• _Task item_:
The string "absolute" may appear in lines of the data; report how many lines contain it, with no other output.

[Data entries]
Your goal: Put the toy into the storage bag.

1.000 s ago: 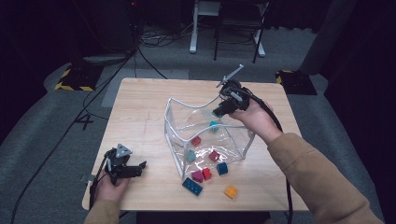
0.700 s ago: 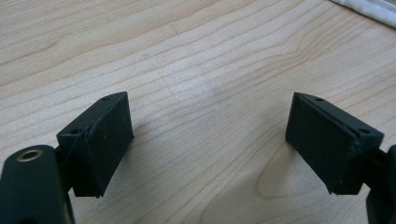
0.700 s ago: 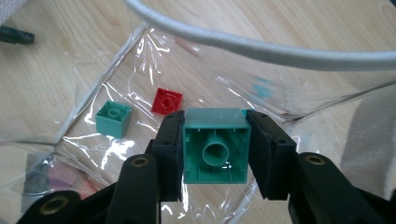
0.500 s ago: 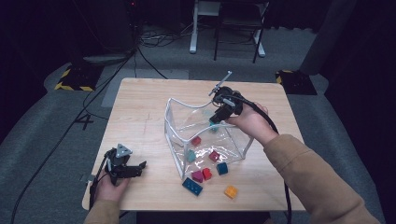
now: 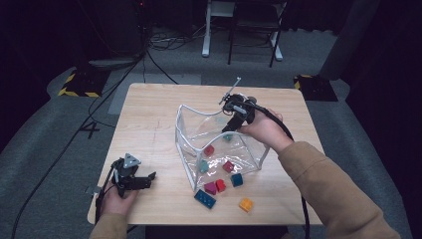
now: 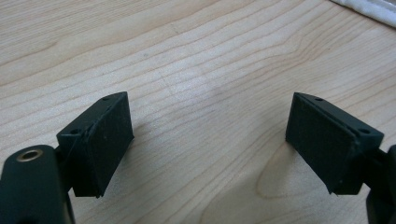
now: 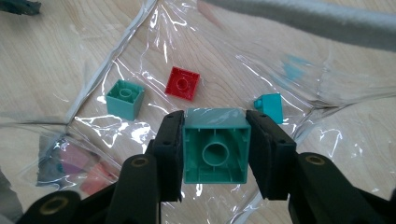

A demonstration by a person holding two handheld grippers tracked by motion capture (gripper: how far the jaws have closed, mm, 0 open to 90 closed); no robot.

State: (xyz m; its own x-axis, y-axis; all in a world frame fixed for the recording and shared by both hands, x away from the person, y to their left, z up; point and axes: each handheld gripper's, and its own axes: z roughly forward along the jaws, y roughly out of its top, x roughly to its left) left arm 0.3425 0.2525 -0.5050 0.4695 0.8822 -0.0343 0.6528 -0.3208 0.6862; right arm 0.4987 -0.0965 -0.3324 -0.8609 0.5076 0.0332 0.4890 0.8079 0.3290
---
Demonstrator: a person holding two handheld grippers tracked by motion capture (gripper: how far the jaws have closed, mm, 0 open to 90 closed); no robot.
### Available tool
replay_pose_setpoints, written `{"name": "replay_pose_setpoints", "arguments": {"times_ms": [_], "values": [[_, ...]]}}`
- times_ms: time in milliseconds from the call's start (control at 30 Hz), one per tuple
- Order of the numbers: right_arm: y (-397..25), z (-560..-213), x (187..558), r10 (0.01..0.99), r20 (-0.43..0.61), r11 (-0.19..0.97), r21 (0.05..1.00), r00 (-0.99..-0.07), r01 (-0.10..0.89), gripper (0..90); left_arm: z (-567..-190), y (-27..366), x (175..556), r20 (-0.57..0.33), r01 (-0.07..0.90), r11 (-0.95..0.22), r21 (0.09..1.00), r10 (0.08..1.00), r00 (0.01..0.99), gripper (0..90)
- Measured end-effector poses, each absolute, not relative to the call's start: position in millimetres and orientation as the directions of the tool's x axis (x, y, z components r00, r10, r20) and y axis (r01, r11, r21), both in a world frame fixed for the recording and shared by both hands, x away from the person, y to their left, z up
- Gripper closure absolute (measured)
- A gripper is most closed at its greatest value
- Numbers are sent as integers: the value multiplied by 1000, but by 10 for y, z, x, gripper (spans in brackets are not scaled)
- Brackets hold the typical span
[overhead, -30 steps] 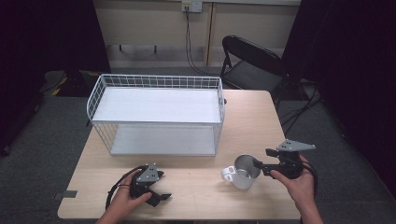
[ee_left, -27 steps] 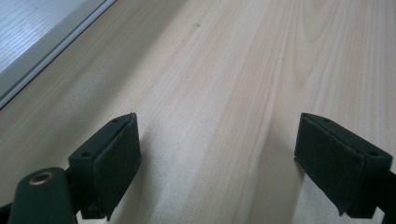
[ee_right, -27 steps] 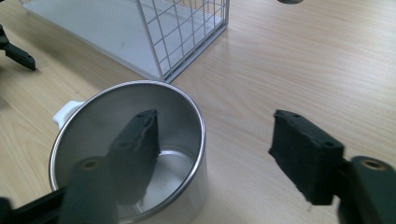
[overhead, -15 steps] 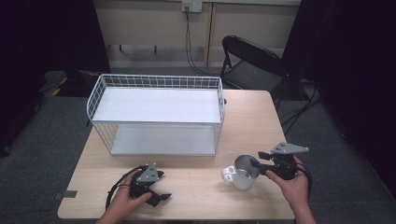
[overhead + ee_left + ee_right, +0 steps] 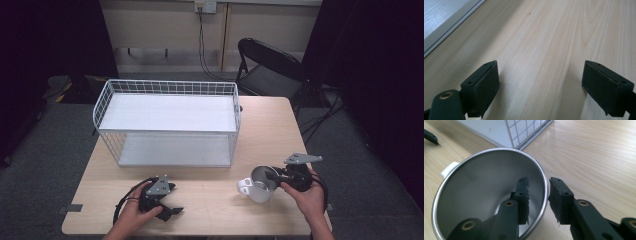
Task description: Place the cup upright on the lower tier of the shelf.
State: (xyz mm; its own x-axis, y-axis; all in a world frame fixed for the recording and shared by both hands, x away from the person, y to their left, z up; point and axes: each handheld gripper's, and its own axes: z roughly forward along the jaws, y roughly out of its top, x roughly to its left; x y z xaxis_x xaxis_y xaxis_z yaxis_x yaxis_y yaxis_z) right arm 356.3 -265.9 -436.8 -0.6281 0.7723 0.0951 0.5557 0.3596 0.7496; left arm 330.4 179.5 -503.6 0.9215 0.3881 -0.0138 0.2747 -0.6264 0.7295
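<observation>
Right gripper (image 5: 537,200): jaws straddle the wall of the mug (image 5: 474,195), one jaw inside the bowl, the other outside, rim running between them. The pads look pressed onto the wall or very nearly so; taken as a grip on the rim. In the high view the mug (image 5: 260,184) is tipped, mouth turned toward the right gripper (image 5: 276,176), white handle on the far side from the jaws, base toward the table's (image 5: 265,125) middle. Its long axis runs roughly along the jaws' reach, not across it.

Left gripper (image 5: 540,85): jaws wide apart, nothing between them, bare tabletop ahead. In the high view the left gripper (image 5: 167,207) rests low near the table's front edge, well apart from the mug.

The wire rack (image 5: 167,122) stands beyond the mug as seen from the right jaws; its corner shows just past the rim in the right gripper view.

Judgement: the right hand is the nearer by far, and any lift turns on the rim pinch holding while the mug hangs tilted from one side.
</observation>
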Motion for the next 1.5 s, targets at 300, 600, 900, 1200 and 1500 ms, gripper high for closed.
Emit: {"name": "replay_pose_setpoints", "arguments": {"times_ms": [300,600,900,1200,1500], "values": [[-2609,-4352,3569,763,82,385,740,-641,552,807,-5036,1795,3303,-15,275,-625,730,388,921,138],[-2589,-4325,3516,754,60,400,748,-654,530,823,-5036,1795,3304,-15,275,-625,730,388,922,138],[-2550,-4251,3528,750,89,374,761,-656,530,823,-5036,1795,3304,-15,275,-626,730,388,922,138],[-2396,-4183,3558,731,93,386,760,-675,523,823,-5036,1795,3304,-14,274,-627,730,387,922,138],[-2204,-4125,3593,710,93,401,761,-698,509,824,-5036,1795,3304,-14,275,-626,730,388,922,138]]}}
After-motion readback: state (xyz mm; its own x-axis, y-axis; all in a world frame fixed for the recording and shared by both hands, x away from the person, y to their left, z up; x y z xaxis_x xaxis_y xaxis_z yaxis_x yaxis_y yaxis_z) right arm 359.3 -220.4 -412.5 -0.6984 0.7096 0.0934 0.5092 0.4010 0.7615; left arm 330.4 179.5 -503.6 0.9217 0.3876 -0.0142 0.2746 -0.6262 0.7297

• _Solution to the exercise_:
2